**Problem to work on**
Exactly as they appear below, repeat the lines from the one with "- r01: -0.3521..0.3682" through the one with "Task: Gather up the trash", and no others.

Collected data START

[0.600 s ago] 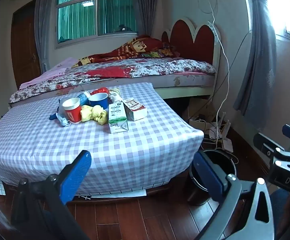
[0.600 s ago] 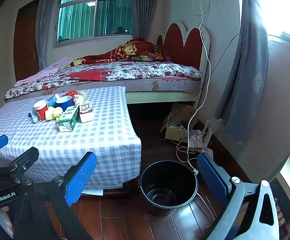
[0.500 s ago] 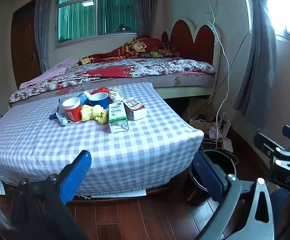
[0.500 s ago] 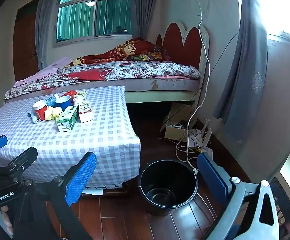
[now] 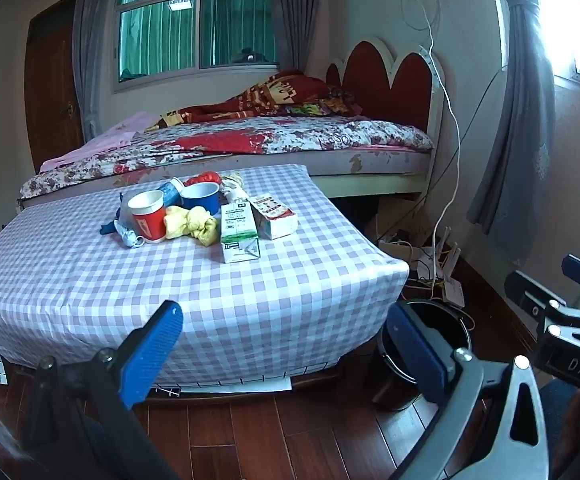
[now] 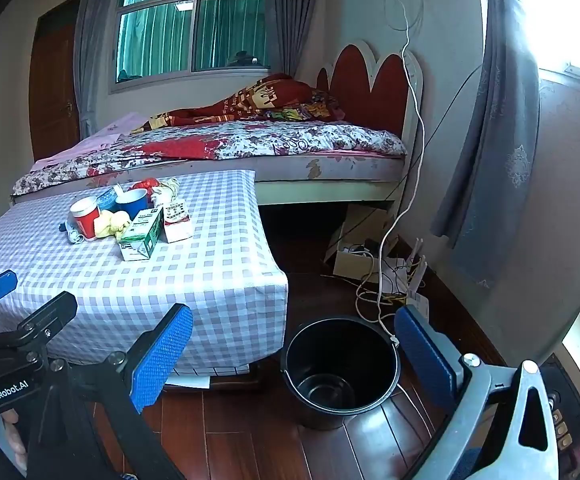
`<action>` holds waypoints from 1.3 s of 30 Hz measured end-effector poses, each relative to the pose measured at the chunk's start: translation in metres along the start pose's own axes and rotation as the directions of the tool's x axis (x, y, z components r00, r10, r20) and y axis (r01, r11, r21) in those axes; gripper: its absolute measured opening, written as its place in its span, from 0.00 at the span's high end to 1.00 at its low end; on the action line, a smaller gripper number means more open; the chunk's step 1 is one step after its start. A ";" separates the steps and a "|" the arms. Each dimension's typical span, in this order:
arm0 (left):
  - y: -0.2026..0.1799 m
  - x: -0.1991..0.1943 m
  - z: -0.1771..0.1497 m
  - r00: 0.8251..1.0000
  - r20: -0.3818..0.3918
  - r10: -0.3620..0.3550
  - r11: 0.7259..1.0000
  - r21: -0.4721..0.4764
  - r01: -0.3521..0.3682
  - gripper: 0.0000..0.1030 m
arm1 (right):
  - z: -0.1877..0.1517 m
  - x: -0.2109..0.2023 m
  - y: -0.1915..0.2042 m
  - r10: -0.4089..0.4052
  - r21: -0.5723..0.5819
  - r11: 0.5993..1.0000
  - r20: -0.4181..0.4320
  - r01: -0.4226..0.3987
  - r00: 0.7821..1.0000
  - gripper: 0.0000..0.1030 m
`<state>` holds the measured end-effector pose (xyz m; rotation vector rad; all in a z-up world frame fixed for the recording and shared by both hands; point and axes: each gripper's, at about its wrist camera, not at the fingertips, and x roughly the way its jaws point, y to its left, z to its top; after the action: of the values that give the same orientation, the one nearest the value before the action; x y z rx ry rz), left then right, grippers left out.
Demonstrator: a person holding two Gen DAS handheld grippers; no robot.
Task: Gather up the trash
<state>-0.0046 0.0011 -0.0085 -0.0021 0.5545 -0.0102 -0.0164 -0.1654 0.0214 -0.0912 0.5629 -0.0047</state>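
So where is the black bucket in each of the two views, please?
Left wrist view: the black bucket is low on the right, mostly hidden behind the left gripper's right finger.
Right wrist view: the bucket is at lower centre, fully visible, empty.
Shared landmark: the checkered table corner beside it.

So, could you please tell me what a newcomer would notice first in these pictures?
Probably the trash pile of cups, cartons and yellow wrappers on the checked tablecloth, toward its far side near the bed. Next, the empty black bucket on the wood floor beside the table's right corner.
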 end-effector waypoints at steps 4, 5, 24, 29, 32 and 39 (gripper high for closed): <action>0.004 0.000 0.002 1.000 -0.004 -0.006 1.000 -0.006 0.006 0.01 | 0.000 0.001 0.000 0.003 0.005 1.000 -0.001 -0.003 1.000 0.01; 0.003 0.000 0.001 1.000 -0.004 -0.005 1.000 -0.004 0.005 0.01 | 0.000 0.000 -0.001 0.002 0.006 1.000 0.000 -0.002 1.000 0.01; 0.003 0.000 0.002 1.000 -0.007 -0.006 1.000 -0.005 0.006 0.01 | 0.000 -0.001 -0.004 0.001 0.016 1.000 -0.002 -0.001 1.000 0.01; 0.002 0.001 0.003 1.000 -0.009 -0.008 1.000 -0.005 0.008 0.01 | 0.000 -0.001 -0.004 0.001 0.016 1.000 -0.001 -0.001 1.000 0.01; 0.002 0.000 0.002 1.000 -0.008 -0.008 1.000 -0.004 0.008 0.01 | -0.001 -0.001 -0.005 0.001 0.016 1.000 -0.001 -0.001 1.000 0.01; 0.000 0.001 0.002 1.000 -0.005 -0.007 1.000 -0.002 0.007 0.01 | -0.001 -0.001 -0.005 0.002 0.016 1.000 -0.001 -0.002 1.000 0.01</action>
<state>-0.0026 0.0010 -0.0069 -0.0060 0.5600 -0.0162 -0.0176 -0.1700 0.0215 -0.0748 0.5637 -0.0077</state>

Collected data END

**Response**
  - r01: -0.3521..0.3682
  - gripper: 0.0000..0.1030 m
arm1 (right):
  - z: -0.1877..0.1517 m
  - x: -0.2109..0.2023 m
  - y: -0.1915..0.2042 m
  - r10: -0.4089..0.4052
  - r21: -0.5723..0.5819
  - r11: 0.5993..1.0000
  - r20: -0.4181..0.4320
  - r01: -0.4226..0.3987
  - r00: 0.7821..1.0000
  - gripper: 0.0000..0.1030 m
`<state>` holds the measured end-effector pose (xyz m; rotation vector rad; all in a z-up world frame fixed for the recording and shared by both hands; point and axes: each gripper's, at about its wrist camera, not at the fingertips, and x roughly the way its jaws point, y to its left, z to its top; after the action: of the values that give the same orientation, the one nearest the value before the action; x y z rx ry rz), left then right, grippers left out.
Demonstrator: a person holding two Gen DAS handheld grippers; no robot.
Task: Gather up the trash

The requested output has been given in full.